Task = Repeat the material exactly, every line of it.

Stored data =
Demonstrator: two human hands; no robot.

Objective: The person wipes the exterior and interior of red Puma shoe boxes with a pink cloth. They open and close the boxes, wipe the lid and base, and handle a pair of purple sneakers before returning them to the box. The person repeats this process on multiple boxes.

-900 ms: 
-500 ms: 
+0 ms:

Answer section =
Demonstrator: two human hands; no robot.

Objective: The person wipes the exterior and interior of red Puma shoe boxes with a pink cloth. They open and close the boxes, wipe the lid and base, and handle a pair of purple sneakers before returning them to the box. The person repeats this process on multiple boxes.

-900 ms: 
-500 ms: 
+0 ms:

No further response is needed.